The task: Nothing may be added, dropped, or altered; restate the listing word for word.

Supplied material:
********************
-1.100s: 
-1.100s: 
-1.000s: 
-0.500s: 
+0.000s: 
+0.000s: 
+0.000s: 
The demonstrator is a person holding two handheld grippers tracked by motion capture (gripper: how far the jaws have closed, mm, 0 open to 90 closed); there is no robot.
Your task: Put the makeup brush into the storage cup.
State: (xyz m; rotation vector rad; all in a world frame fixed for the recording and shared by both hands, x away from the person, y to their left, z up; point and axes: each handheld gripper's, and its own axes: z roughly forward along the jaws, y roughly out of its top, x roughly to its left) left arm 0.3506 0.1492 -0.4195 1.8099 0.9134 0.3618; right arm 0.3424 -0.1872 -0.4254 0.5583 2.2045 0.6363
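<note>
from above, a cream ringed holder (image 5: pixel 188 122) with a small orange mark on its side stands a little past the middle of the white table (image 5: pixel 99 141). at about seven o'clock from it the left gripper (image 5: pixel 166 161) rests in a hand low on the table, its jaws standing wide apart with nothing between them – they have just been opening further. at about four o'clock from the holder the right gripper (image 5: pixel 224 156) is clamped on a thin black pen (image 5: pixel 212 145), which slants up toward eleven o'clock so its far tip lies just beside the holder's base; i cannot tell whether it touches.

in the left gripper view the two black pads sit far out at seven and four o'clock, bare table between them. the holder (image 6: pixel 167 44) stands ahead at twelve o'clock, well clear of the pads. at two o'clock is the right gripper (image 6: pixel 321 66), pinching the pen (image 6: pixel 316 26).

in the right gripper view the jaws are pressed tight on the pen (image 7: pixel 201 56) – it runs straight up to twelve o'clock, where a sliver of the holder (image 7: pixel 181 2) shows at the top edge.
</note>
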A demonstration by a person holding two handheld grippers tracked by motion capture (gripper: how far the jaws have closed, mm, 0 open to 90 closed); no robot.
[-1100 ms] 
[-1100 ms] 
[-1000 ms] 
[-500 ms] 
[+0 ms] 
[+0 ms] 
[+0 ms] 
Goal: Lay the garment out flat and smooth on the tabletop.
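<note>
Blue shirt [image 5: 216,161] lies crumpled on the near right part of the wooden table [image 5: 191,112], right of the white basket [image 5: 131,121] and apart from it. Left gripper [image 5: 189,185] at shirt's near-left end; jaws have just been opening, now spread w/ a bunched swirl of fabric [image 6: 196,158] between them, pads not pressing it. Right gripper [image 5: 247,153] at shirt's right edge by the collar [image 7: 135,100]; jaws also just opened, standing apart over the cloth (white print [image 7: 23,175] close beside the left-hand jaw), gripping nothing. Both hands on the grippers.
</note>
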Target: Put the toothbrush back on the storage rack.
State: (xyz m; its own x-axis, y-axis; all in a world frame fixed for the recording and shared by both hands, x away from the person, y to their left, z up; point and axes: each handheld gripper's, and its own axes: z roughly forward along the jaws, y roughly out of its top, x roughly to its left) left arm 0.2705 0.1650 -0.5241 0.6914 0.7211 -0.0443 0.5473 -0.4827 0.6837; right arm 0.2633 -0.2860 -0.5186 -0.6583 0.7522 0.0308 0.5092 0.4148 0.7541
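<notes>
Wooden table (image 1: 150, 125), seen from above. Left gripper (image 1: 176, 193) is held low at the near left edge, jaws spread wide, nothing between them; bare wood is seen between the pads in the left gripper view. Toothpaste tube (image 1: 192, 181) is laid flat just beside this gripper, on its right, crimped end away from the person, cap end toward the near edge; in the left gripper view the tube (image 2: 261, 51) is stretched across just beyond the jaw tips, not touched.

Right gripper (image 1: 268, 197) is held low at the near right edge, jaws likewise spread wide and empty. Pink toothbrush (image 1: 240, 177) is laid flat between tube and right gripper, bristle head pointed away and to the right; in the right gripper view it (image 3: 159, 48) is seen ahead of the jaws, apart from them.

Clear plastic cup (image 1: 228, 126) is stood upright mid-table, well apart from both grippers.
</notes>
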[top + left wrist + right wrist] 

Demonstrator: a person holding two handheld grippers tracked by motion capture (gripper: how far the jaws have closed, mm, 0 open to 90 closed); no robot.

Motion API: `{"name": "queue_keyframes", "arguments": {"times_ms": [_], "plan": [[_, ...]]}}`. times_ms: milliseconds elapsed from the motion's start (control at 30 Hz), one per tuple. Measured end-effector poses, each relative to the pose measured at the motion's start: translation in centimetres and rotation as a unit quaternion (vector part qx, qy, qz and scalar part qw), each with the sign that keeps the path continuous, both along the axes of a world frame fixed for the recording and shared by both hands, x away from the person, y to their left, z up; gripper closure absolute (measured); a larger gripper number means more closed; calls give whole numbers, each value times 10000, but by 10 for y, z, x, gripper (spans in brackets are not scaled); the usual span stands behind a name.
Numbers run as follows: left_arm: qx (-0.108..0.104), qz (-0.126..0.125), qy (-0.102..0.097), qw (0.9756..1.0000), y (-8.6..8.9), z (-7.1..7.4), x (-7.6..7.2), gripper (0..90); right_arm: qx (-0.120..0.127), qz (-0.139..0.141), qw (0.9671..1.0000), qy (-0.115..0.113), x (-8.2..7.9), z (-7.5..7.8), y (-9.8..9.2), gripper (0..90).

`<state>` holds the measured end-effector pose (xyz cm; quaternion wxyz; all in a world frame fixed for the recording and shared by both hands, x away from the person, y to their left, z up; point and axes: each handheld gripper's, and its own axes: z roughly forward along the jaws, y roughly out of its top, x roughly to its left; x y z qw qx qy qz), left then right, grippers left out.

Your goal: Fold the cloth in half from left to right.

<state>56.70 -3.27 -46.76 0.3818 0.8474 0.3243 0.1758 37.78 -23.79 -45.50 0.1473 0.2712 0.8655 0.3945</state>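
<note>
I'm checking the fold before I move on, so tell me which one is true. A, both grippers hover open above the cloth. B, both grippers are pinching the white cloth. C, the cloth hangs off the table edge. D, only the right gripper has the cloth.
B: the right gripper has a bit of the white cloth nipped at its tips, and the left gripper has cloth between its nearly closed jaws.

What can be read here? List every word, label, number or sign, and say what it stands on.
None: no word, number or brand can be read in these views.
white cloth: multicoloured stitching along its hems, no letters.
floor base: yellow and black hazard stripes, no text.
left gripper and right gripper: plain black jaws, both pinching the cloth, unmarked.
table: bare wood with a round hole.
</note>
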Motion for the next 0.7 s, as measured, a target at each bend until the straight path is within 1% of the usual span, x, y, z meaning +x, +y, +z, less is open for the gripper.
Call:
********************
Response to the exercise:
-1.100s: 
-1.100s: 
-1.000s: 
-0.500s: 
+0.000s: 
+0.000s: 
+0.000s: 
The demonstrator is a person holding two handheld grippers tracked by motion capture (gripper: how far the jaws have closed, mm, 0 open to 90 closed); there is no robot.
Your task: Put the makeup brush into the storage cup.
State: (xyz m; rotation vector rad; all in a world frame fixed for the recording and shared by both hands, x away from the person, y to their left, z up; point and axes: each handheld gripper's, and its own axes: z roughly forward along the jaws, y roughly out of its top, x roughly to its left) left arm 0.3506 0.1492 -0.4195 1.8099 0.9134 0.3618; right arm 0.3424 -0.1872 -0.4254 0.5583 2.2045 0.6363
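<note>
from above, a cream ringed holder (image 5: pixel 188 122) with a small orange mark on its side stands a little past the middle of the white table (image 5: pixel 99 141). at about seven o'clock from it the left gripper (image 5: pixel 166 161) rests in a hand low on the table, its jaws standing wide apart with nothing between them – they have just been opening further. at about four o'clock from the holder the right gripper (image 5: pixel 224 156) is clamped on a thin black pen (image 5: pixel 212 145), which slants up toward eleven o'clock so its far tip lies just beside the holder's base; i cannot tell whether it touches.

in the left gripper view the two black pads sit far out at seven and four o'clock, bare table between them. the holder (image 6: pixel 167 44) stands ahead at twelve o'clock, well clear of the pads. at two o'clock is the right gripper (image 6: pixel 321 66), pinching the pen (image 6: pixel 316 26).

in the right gripper view the jaws are pressed tight on the pen (image 7: pixel 201 56) – it runs straight up to twelve o'clock, where a sliver of the holder (image 7: pixel 181 2) shows at the top edge.
</note>
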A demonstration by a person holding two handheld grippers tracked by motion capture (gripper: how far the jaws have closed, mm, 0 open to 90 closed); no robot.
[-1100 ms] 
[-1100 ms] 
[-1000 ms] 
[-500 ms] 
[+0 ms] 
[+0 ms] 
[+0 ms] 
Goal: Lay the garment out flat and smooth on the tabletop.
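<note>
Blue shirt [image 5: 216,161] lies crumpled on the near right part of the wooden table [image 5: 191,112], right of the white basket [image 5: 131,121] and apart from it. Left gripper [image 5: 189,185] at shirt's near-left end; jaws have just been opening, now spread w/ a bunched swirl of fabric [image 6: 196,158] between them, pads not pressing it. Right gripper [image 5: 247,153] at shirt's right edge by the collar [image 7: 135,100]; jaws also just opened, standing apart over the cloth (white print [image 7: 23,175] close beside the left-hand jaw), gripping nothing. Both hands on the grippers.
</note>
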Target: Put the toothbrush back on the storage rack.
State: (xyz m; its own x-axis, y-axis; all in a world frame fixed for the recording and shared by both hands, x away from the person, y to their left, z up; point and axes: each handheld gripper's, and its own axes: z roughly forward along the jaws, y roughly out of its top, x roughly to its left) left arm 0.2705 0.1650 -0.5241 0.6914 0.7211 -0.0443 0.5473 -0.4827 0.6837; right arm 0.2633 -0.2860 -0.5186 -0.6583 0.7522 0.0308 0.5092 0.4148 0.7541
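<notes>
Wooden table (image 1: 150, 125), seen from above. Left gripper (image 1: 176, 193) is held low at the near left edge, jaws spread wide, nothing between them; bare wood is seen between the pads in the left gripper view. Toothpaste tube (image 1: 192, 181) is laid flat just beside this gripper, on its right, crimped end away from the person, cap end toward the near edge; in the left gripper view the tube (image 2: 261, 51) is stretched across just beyond the jaw tips, not touched.

Right gripper (image 1: 268, 197) is held low at the near right edge, jaws likewise spread wide and empty. Pink toothbrush (image 1: 240, 177) is laid flat between tube and right gripper, bristle head pointed away and to the right; in the right gripper view it (image 3: 159, 48) is seen ahead of the jaws, apart from them.

Clear plastic cup (image 1: 228, 126) is stood upright mid-table, well apart from both grippers.
</notes>
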[top + left wrist + right wrist] 

Demonstrator: a person holding two handheld grippers tracked by motion capture (gripper: how far the jaws have closed, mm, 0 open to 90 closed); no robot.

Motion API: `{"name": "queue_keyframes", "arguments": {"times_ms": [_], "plan": [[_, ...]]}}`. times_ms: milliseconds elapsed from the motion's start (control at 30 Hz), one per tuple. Measured end-effector poses, each relative to the pose measured at the motion's start: translation in centimetres and rotation as a unit quaternion (vector part qx, qy, qz and scalar part qw), each with the sign that keeps the path continuous, both along the axes of a world frame fixed for the recording and shared by both hands, x away from the person, y to their left, z up; gripper closure absolute (measured); a larger gripper number means more closed; calls give whole numbers, each value times 10000, but by 10 for y, z, x, gripper (spans in brackets are not scaled); the usual span stands behind a name.
Numbers run as follows: left_arm: qx (-0.108..0.104), qz (-0.126..0.125), qy (-0.102..0.097), qw (0.9756..1.0000), y (-8.6..8.9), z (-7.1..7.4), x (-7.6..7.2), gripper (0..90); right_arm: qx (-0.120..0.127), qz (-0.139..0.141), qw (0.9671..1.0000), qy (-0.115..0.113), x (-8.2..7.9), z (-7.5..7.8), y (-9.8..9.2), gripper (0..90).

`<state>` holds the measured end-effector pose (xyz cm; quaternion wxyz; all in a world frame fixed for the recording and shared by both hands, x away from the person, y to their left, z up; point and axes: each handheld gripper's, and its own axes: z roughly forward along the jaws, y roughly out of its top, x roughly to its left; x y z qw qx qy qz), left then right, grippers left out.

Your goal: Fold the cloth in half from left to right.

<state>56.70 -3.27 -46.76 0.3818 0.8474 0.3243 0.1758 37.78 -23.79 -45.50 0.1473 0.2712 0.8655 0.3945</state>
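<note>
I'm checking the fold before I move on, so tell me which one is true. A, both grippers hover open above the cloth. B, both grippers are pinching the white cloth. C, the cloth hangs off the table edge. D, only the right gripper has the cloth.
B: the right gripper has a bit of the white cloth nipped at its tips, and the left gripper has cloth between its nearly closed jaws.

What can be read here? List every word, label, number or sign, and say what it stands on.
None: no word, number or brand can be read in these views.
white cloth: multicoloured stitching along its hems, no letters.
floor base: yellow and black hazard stripes, no text.
left gripper and right gripper: plain black jaws, both pinching the cloth, unmarked.
table: bare wood with a round hole.
</note>
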Motion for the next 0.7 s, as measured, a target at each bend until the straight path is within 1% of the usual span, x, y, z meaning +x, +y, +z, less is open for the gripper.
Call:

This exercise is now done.